Toen ik naar huis terug wou keeren, klonk plotseling een schetterende trompetfanfare en aan een kromming van den straatweg verscheen een regiment kurassiers. Kranig en imposant trokken zij voorbij, glimlachend, onder de met een leeren hoes overdekte helmen, naar de vrouwen die hun kushanden toewierpen. Bloemen vlogen door de lucht en bleven hangen in de manen, in de bepakking der ruiters.

De kolonel hield een tak groen in de hand, welken een kleine jongen hem had toegereikt. Iedereen op den weg hield stil en ontblootte het hoofd. Iedereen juichte den kalmen en fieren soldaten toe, die naar de slachting gingen als naar een feest; iedereen riep hen na: 'Au revoir! Au revoir!' Jonge meisjes zoenden de handen der ruiters hartstochtelijk.

En de paarden, de werkpaarden en de luxe dieren, die straks oorlogspaarden zullen worden, hinnikten, zetten zich schrap en trokken aan den teugel alsof ze het regiment wilden volgen en alsof ze reeds opsnoven den dronken-makenden geur van het kruit.

Maandag 10 Augustus 1914
Het is een droevige lectuur: de verhalen in de bladen, van al de Duitschers hier in Parijs, die bij het bekend worden van het uitwijzingsbesluit zich van kant maakten liever dan naar hun vaderland terug te keeren! Het woord 'vaderland' moet voor die ongelukkigen wel àl zijn charme hebben verloren! Welk een hardheid, welk een stugheid, welk een afstootelijkheid moet er voor hen in schuilen!....Das teure Deutsche Vaterland!....Die Heimat.....” Bittere ironie!

In Versailles heeft eene kleine Duitsche dienstmeid een einde aan haar leven gemaakt, omdat men haar naar Duitschland terug wilde brengen! Zóó aantrekkelijk weten de Franschen het leven te maken, niet alleen voor de vreemdelingen, die hier uitspanning en vermaak zoeken, doch zelfs ook voor die welke hier komen werken, in ondergeschikte dienstbetrekking!
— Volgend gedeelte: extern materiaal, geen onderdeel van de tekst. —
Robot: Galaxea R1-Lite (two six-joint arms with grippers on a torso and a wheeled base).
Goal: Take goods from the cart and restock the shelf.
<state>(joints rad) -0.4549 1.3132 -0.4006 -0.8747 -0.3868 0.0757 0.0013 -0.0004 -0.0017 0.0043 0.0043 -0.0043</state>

Waar ter wereld zou het mogelijk zijn, dat een Française niet dadelijk terug zou willen naar haar land, als men haar de gelegenheid bood om te gaan?.... In hetzelfde Versailles heeft gisteren een jonge Duitsche caissière zich twee revolverkogels in het hoofd gejaagd. En hoevelen er aan het bevel hebben gehoorzaamd met looden schoenen en droefheid in het hart – dat is niet na te gaan!

Vrijdag 21 Augustus 1914
Ook onder de alhier gevestigde vreemdelingen is het enthousiasme groot. Gisteren was het de laatste dag der mobilisatie en heden de dag, door de militaire administratie bestemd voor het in ontvangst nemen van vrijwillige engagementen van vreemdelingen, die dienst wenschten te nemen in het Fransche leger. Op dezen eersten dag boden zich hier....40.000 vreemdelingen aan!....

Parijs is een stad van “queue”-makers, deze dagen. Voor allerlei gebouwen ziet men een stoet wachtenden staan: hier zijn het menschen die een telegram willen laten viseeren door den politie-commissaris van hun wijk (de telegraaf-bureaux mogen geen ènkel telegram aannemen, dat niet aldus voor 'gezien' geteekend is) en ginds zijn het lieden die inlichtingen komen inwinnen omtrent het welzijn van te velde staande bloedverwanten.

Anderen willen zich laten vaccineeren; wéér anderen komen den onderstand halen waar zij recht op hebben; nog weer anderen hebben een 'sauf conduit' noodig om de stad te verlaten of een 'permis de séjour' om in de stad te mogen blijven, of een attest dat zij Franschman zijn, om op hun ruiten te plakken, of een 'laissez passer', of een “brassard”, om ongehinderd naar hun werk te komen.

Parijs is een stad van “queuen”, en daar al dit nieuwe nog in primairen staat van organisatie verkeert, en men overal handen te kort komt, groeien de “queuen” aan en is het wachten, wachten uit den treure! Doch een queue als die van de vreemdelingen, die Fransch soldaat wilden worden, een “queue” van veertig-duizend menschen, hadden wij hier in Parijs toch nog niet gehad!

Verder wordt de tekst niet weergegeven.